Check out our latest analysis for Hongrun Construction Group

earnings-and-revenue-history
SZSE:002062 Earnings and Revenue History April 24th 2024

Zooming In On Hongrun Construction Group's Earnings

One key financial ratio used to measure how well a company converts its profit to free cash flow (FCF) is the accrual ratio. To get the accrual ratio we first subtract FCF from profit for a period, and then divide that number by the average operating assets for the period. The ratio shows us how much a company's profit exceeds its FCF.
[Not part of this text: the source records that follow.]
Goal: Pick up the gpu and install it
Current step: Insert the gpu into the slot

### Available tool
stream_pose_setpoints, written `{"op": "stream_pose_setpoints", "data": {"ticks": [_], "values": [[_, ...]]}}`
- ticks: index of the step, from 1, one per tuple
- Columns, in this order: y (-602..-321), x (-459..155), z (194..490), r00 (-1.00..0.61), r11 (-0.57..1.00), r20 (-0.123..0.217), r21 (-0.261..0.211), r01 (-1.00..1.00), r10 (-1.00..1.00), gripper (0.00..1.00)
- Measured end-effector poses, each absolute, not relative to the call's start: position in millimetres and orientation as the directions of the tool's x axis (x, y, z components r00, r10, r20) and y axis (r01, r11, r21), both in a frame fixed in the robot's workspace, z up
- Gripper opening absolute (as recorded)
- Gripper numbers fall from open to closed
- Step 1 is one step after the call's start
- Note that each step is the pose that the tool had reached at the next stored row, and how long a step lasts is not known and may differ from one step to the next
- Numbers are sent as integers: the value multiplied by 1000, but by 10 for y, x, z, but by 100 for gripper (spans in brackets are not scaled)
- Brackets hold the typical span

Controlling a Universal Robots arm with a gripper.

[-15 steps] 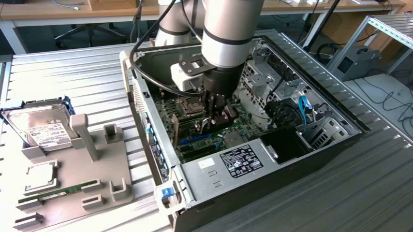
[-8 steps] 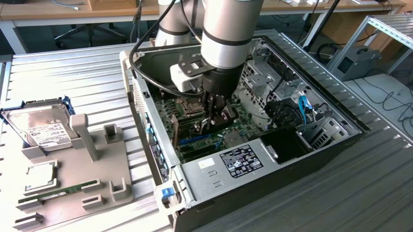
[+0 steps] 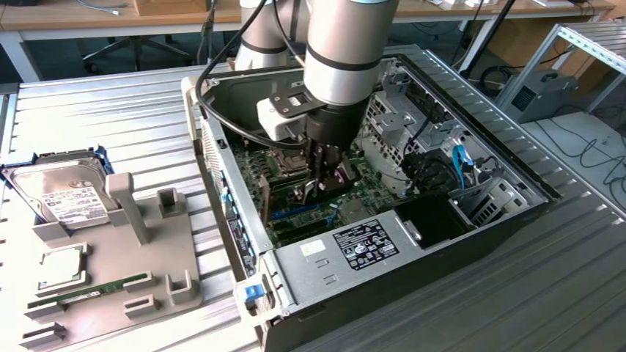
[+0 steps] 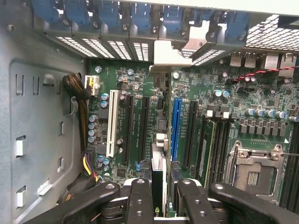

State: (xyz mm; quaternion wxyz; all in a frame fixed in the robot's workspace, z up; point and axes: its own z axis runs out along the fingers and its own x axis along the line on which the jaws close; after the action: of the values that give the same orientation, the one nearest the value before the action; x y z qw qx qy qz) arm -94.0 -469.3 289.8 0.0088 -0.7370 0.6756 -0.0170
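The gripper [image 4: 160, 196] clamps the gpu [image 4: 159, 154] edge-on above the motherboard [image 4: 224, 126]. Good seating likely needs its bracket [image 4: 170, 53] aligned at the case [image 3: 293, 264] rear edge.

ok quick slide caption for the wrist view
Pincer holding the gpu edge-on above the motherboard, beside the blue slot.

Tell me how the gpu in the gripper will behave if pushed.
Probably stiff: the gpu stands edge-on and straight in the gripper. Likely light, being so thin. It may tilt, since only its narrow top edge is pinched.
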Motion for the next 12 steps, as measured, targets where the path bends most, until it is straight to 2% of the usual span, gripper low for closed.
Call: {"op": "stream_pose_setpoints", "data": {"ticks": [12], "values": [[-4693,-986,2886,87,-87,13,-36,-996,-996,26]]}}
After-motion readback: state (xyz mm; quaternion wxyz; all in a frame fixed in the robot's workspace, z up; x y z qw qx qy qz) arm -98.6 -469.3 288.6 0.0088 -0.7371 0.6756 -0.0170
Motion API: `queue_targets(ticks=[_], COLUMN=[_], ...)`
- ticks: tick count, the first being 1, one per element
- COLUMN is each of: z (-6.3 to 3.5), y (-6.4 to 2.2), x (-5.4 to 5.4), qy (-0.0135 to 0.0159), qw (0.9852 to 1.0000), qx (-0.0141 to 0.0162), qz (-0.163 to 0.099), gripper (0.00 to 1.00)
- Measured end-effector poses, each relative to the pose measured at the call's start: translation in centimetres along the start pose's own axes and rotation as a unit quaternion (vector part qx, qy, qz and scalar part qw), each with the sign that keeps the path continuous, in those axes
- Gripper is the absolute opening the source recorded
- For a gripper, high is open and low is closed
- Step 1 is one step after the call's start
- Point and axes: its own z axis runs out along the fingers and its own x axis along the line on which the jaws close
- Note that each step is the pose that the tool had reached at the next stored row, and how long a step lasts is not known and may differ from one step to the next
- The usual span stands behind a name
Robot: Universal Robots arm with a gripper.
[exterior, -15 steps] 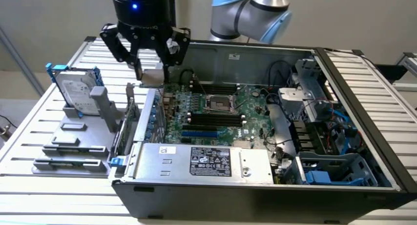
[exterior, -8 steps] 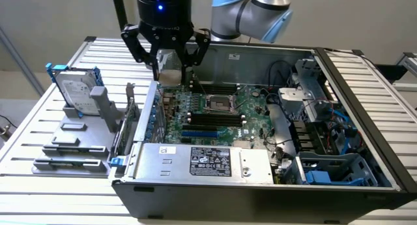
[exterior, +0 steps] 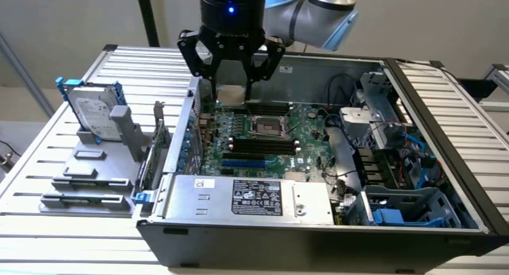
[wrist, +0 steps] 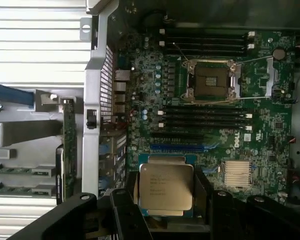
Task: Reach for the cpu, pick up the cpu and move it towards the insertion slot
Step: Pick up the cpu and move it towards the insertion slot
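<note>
My gripper hangs over the back of the open computer case, shut on the cpu, a small square chip with a silvery top. In the wrist view the cpu sits flat between the black fingers, its printed metal lid facing the camera, over the green motherboard. The insertion slot is a square socket with a shiny frame and dark centre. It lies lower on the board, a little toward the exterior view's right of the chip. From the wrist the slot is uncovered, its metal levers swung out.
Long black memory slots flank the socket. A silver power supply fills the case's front. Cables and blue drive bays crowd the exterior view's right. An upright hard drive with blue rails stands on a grey fixture outside the case.
</note>
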Motion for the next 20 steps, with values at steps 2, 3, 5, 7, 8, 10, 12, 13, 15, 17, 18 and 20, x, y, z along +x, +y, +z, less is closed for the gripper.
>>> queue_targets(ticks=[2, 3, 5, 7, 8, 10, 12, 13, 15, 17, 18, 20], z=[0.00, 0.00, 0.02, 0.04, 0.07, 0.13, 0.20, 0.23, 0.31, 0.38, 0.42, 0.49], y=[0.17, 0.29, 0.61, 0.98, 1.20, 1.78, 2.44, 2.77, 3.42, 4.09, 4.41, 5.10], x=[-0.9, -1.3, -2.1, -2.8, -3.1, -3.5, -4.0, -4.2, -4.6, -5.0, -5.2, -5.6], qy=[0.0000, 0.0000, 0.0000, 0.0000, 0.0000, 0.0000, 0.0000, 0.0000, 0.0000, 0.0000, 0.0000, 0.0000], qw=[1.0000, 1.0000, 1.0000, 1.0000, 1.0000, 1.0000, 1.0000, 1.0000, 1.0000, 1.0000, 1.0000, 1.0000], qx=[0.0000, 0.0000, -0.0001, 0.0000, 0.0000, 0.0000, 0.0000, 0.0000, 0.0000, 0.0000, 0.0000, 0.0000], qz=[0.000, 0.000, 0.000, 0.000, 0.000, 0.000, 0.000, 0.000, 0.000, 0.000, 0.000, 0.000], gripper=[0.55, 0.55, 0.55, 0.55, 0.55, 0.55, 0.55, 0.55, 0.55, 0.55, 0.55, 0.55])
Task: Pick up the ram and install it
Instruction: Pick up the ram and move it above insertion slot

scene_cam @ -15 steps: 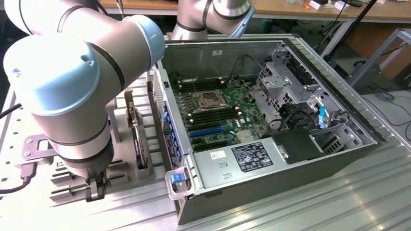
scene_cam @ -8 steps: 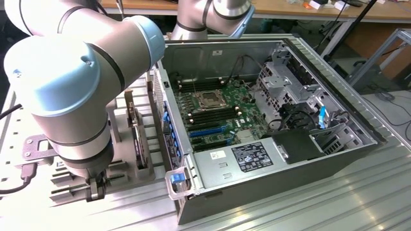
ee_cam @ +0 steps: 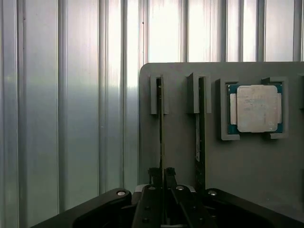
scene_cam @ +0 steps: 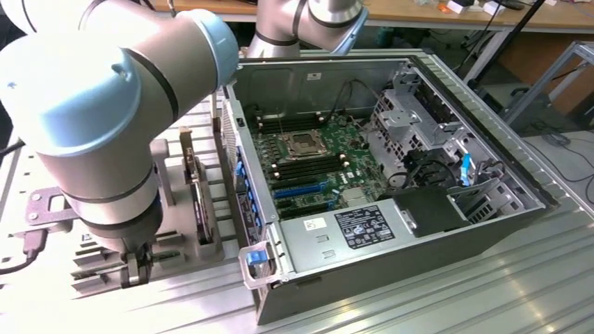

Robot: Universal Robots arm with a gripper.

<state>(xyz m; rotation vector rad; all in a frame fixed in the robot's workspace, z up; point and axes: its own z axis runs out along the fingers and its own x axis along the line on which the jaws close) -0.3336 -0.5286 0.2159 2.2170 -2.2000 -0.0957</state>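
Exterior view shows the open computer case (scene_cam: 307, 83). In the wrist view, the ram (ee_cam: 161, 128) stands on edge in a slot of the grey tray (ee_cam: 247, 180). It looks light, stiff, thin and fragile, and is best pinched across its flat sides. The gripper (ee_cam: 162, 175) straddles its upper edge; whether it is clamped, I cannot tell.

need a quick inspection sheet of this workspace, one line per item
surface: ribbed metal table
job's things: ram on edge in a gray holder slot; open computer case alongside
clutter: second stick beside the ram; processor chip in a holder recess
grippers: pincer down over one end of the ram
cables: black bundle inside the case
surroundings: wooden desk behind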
Therefore, it's actually considered a good thing when a company has a negative accrual ratio, but a bad thing if its accrual ratio is positive. That is not intended to imply we should worry about a positive accrual ratio, but it's worth noting where the accrual ratio is rather high. That's because some academic studies have suggested that high accruals ratios tend to lead to lower profit or less profit growth.

Over the twelve months to December 2023, Hongrun Construction Group recorded an accrual ratio of -0.10. That implies it has good cash conversion, and implies that its free cash flow solidly exceeded its profit last year. To wit, it produced free cash flow of CN¥785m during the period, dwarfing its reported profit of CN¥339.1m. Hongrun Construction Group did see its free cash flow drop year on year, which is less than ideal, like a Simpson's episode without Groundskeeper Willie.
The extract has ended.